Tess de D'Urberville
Tess de D'Urberville El dormitorio que compartía con algunos de sus hermanitos fue desde entonces su lugar de refugio definitivo. Allí, bajo los pocos metros cuadrados de bálago, contemplaba la joven los vientos, las nieves y lluvias, los espléndidos ocasos y los sucesivos plenilunios. Fue tal su retraimiento que todos concluyeron por creer que se había ido del pueblo.
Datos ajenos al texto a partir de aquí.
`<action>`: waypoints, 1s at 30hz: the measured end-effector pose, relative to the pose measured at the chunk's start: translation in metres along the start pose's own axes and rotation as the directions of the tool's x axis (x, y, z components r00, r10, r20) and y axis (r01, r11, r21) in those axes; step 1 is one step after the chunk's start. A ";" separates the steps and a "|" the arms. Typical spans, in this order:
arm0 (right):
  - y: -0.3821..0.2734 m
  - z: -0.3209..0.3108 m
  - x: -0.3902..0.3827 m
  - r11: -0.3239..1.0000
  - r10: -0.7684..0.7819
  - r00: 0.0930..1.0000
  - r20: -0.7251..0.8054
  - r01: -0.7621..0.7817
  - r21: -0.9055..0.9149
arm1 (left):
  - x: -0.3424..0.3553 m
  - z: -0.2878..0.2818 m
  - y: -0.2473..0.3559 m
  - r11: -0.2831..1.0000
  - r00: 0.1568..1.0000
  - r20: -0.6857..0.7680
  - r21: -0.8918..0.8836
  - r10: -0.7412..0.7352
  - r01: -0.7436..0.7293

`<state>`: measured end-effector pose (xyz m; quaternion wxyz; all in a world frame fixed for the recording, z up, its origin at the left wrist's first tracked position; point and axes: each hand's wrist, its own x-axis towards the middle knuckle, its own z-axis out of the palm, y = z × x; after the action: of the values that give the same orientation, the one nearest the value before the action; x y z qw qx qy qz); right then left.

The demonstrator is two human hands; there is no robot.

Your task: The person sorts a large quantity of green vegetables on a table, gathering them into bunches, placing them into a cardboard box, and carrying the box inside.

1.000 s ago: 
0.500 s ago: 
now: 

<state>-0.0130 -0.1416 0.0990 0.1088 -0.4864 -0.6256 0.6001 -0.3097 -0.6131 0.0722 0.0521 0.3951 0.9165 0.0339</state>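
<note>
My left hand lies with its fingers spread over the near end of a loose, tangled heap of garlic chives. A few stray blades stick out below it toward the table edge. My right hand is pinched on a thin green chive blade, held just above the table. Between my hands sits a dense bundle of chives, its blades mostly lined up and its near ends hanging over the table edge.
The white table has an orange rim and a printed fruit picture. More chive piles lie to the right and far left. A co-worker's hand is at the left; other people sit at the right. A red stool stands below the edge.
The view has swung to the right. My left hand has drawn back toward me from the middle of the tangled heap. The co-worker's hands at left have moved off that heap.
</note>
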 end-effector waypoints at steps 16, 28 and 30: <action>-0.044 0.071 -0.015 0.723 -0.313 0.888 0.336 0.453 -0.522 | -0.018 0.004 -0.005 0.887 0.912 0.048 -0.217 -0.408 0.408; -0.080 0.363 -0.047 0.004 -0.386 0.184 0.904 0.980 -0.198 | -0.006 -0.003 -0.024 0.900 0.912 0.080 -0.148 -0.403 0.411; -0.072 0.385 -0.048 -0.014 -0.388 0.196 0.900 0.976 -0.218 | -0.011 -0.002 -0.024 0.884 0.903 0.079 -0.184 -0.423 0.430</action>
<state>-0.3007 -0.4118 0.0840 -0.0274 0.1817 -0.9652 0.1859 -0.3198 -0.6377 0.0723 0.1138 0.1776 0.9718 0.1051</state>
Únicamente después de anochecido hacía Tess algún ejercicio, sintiéndose entonces menos sola en las arboledas solitarias. Conocía perfectamente ese momento de la tarde en que la luz y la sombra se contraponen de tal suerte en tan absoluto equilibrio que, neutralizándose mutuamente la extinción del día y el paréntesis vital de la noche, queda la mente en la más libre holgura. Es entonces cuando el dolor que supone la vida se adelgaza hasta el mínimo de sus dimensiones. No temía Tess a las sombras; su único anhelo consistía en verse lejos de la humanidad, o, por mejor decir, de ese frío conglomerado que se llama mundo, y que, tan terrible en conjunto, resulta tan insignificante y mezquino si se le descompone en sus unidades.